Start of Block

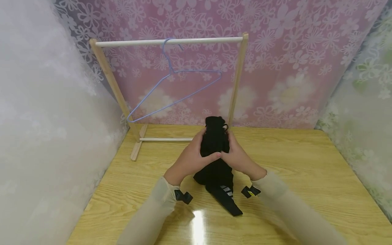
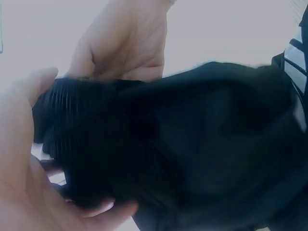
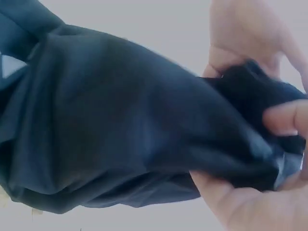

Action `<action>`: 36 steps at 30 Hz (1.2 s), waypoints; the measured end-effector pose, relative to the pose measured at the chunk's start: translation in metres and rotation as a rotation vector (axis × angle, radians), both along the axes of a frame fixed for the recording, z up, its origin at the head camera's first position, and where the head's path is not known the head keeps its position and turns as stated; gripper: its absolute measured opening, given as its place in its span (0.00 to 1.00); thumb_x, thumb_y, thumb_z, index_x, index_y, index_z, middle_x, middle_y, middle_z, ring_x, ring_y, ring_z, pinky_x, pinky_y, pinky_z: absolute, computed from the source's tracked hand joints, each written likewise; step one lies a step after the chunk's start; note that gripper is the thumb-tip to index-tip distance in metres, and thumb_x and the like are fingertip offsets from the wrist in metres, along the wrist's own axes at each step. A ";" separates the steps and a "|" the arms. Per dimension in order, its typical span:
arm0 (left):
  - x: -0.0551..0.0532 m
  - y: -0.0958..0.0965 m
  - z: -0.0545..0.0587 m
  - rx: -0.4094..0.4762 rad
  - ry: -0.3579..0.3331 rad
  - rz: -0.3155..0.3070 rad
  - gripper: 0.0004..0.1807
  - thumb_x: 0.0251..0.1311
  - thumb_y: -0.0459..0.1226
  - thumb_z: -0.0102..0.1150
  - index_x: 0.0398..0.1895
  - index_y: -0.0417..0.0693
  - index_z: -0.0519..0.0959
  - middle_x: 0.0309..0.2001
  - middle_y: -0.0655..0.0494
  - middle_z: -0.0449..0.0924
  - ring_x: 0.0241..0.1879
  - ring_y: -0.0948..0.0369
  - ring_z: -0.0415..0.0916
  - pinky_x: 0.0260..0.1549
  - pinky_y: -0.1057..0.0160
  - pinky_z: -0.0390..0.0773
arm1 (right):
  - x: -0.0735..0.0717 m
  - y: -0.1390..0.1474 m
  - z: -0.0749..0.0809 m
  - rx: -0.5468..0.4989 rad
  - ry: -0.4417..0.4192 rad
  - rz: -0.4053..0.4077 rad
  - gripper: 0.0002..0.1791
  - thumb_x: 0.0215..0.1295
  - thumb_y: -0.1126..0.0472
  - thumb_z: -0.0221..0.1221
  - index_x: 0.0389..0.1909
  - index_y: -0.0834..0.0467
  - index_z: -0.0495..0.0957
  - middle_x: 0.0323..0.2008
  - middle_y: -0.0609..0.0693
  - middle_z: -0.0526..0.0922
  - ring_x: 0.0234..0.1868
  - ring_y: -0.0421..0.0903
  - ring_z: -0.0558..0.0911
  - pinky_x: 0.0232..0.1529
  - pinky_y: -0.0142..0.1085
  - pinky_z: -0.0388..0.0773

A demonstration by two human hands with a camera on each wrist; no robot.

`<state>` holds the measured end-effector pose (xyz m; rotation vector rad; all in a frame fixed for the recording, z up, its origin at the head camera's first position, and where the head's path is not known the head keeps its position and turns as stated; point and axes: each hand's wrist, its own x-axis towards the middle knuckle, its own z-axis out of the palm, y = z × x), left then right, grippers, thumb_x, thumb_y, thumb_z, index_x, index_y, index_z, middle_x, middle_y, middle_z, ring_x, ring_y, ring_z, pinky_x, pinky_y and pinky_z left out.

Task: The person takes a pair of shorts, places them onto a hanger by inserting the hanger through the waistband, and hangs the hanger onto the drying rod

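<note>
A bunched black garment [image 1: 214,173], with a ribbed elastic band and pale stripes, is held up over the wooden table. Its lower end hangs in a narrow strip towards the person. My left hand [image 1: 190,158] grips it from the left side, thumb across the front. From the right, my right hand [image 1: 240,158] holds the same bunch, and the two thumbs come close together. In the left wrist view the ribbed band [image 2: 72,115] of the cloth lies between both hands. Fingers [image 3: 284,118] curl over the gathered cloth in the right wrist view. A small loop of cord sticks out near the top.
Behind the hands stands a wooden rack [image 1: 111,80] with a white top rail [image 1: 131,43]. A blue wire hanger [image 1: 151,90] hangs from the rail. Floral cloth [image 1: 284,68] covers the back wall, and pale sheets stand at both sides of the table [image 1: 294,160].
</note>
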<state>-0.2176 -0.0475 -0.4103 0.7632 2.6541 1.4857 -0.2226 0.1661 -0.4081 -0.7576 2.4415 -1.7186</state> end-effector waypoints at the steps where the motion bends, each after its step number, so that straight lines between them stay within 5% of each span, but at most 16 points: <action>1: -0.001 0.000 -0.001 0.004 -0.015 0.009 0.56 0.62 0.69 0.60 0.85 0.66 0.43 0.80 0.59 0.53 0.74 0.54 0.64 0.67 0.44 0.70 | 0.005 -0.004 0.005 0.050 -0.005 0.021 0.46 0.75 0.63 0.59 0.81 0.62 0.39 0.79 0.66 0.47 0.78 0.65 0.57 0.71 0.64 0.60; 3: -0.002 0.000 -0.003 0.008 -0.033 0.036 0.56 0.62 0.67 0.62 0.85 0.63 0.43 0.80 0.57 0.55 0.73 0.53 0.65 0.67 0.44 0.71 | 0.018 -0.011 0.018 0.103 -0.008 0.073 0.45 0.75 0.68 0.56 0.82 0.63 0.38 0.80 0.65 0.48 0.77 0.64 0.60 0.70 0.61 0.65; 6: -0.005 -0.002 -0.005 0.028 -0.037 0.077 0.49 0.67 0.57 0.64 0.84 0.59 0.50 0.76 0.54 0.63 0.71 0.53 0.69 0.66 0.45 0.71 | 0.018 -0.010 0.013 0.156 0.013 0.084 0.38 0.75 0.68 0.54 0.81 0.59 0.50 0.74 0.61 0.61 0.67 0.61 0.73 0.60 0.54 0.77; 12: -0.010 -0.005 -0.007 0.041 0.000 0.055 0.33 0.69 0.39 0.65 0.75 0.54 0.67 0.66 0.52 0.75 0.67 0.52 0.73 0.66 0.47 0.72 | 0.001 0.007 -0.006 0.185 0.068 -0.164 0.18 0.77 0.60 0.53 0.63 0.59 0.74 0.54 0.57 0.80 0.54 0.55 0.81 0.50 0.50 0.81; 17: -0.010 -0.007 -0.009 -0.033 0.032 -0.024 0.28 0.69 0.37 0.65 0.71 0.53 0.71 0.67 0.53 0.74 0.68 0.53 0.72 0.66 0.49 0.72 | -0.009 0.016 -0.012 0.025 0.110 -0.333 0.18 0.77 0.64 0.51 0.62 0.67 0.70 0.57 0.62 0.77 0.59 0.57 0.77 0.61 0.53 0.74; 20: -0.010 -0.008 -0.010 -0.031 0.043 -0.082 0.26 0.69 0.36 0.65 0.69 0.52 0.73 0.65 0.54 0.76 0.66 0.55 0.74 0.66 0.50 0.72 | -0.013 0.020 -0.015 -0.035 0.062 -0.242 0.22 0.81 0.62 0.46 0.70 0.67 0.62 0.65 0.66 0.69 0.67 0.61 0.72 0.68 0.57 0.66; 26: -0.010 -0.011 -0.010 -0.005 0.066 -0.153 0.24 0.70 0.35 0.64 0.68 0.54 0.75 0.62 0.55 0.77 0.64 0.57 0.75 0.65 0.51 0.73 | -0.018 0.030 -0.018 -0.095 -0.225 0.007 0.36 0.84 0.40 0.30 0.80 0.59 0.51 0.72 0.67 0.64 0.69 0.64 0.71 0.68 0.60 0.67; 31: -0.012 -0.012 -0.009 -0.045 0.088 -0.234 0.24 0.70 0.35 0.64 0.68 0.57 0.76 0.63 0.58 0.77 0.64 0.58 0.74 0.65 0.52 0.73 | -0.019 0.038 -0.021 -0.043 -0.329 0.042 0.39 0.82 0.34 0.37 0.78 0.58 0.59 0.73 0.61 0.64 0.72 0.60 0.68 0.71 0.58 0.64; 36: -0.013 -0.014 -0.010 -0.041 0.066 -0.263 0.24 0.70 0.37 0.65 0.68 0.56 0.75 0.64 0.59 0.76 0.65 0.59 0.73 0.66 0.53 0.72 | -0.020 0.040 -0.022 0.059 -0.362 0.069 0.27 0.83 0.45 0.45 0.72 0.57 0.68 0.74 0.58 0.64 0.74 0.59 0.65 0.70 0.56 0.63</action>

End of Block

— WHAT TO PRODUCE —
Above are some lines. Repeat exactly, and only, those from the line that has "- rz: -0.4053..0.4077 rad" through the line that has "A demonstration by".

— WRITTEN REPLY —
  - rz: -0.4053..0.4077 rad
  - gripper: 0.0002..0.1791
  - thumb_x: 0.0215..0.1295
  - thumb_y: -0.1126..0.0472
  - thumb_z: -0.0221..0.1221
  - index_x: 0.0389..0.1909
  - index_y: -0.0834..0.0467
  - index_z: -0.0495..0.0957
  - middle_x: 0.0323..0.2008
  - middle_y: -0.0609..0.0693
  - middle_z: -0.0526..0.0922
  - ring_x: 0.0234..0.1868
  - ring_y: -0.0421..0.0903
  - ring_z: -0.0558..0.0911
  - pinky_x: 0.0232..0.1529
  - pinky_y: -0.0142..0.1085
  - pinky_z: -0.0388..0.0773

A demonstration by two human hands with a camera on each wrist; no robot.

No part of the exercise remains open.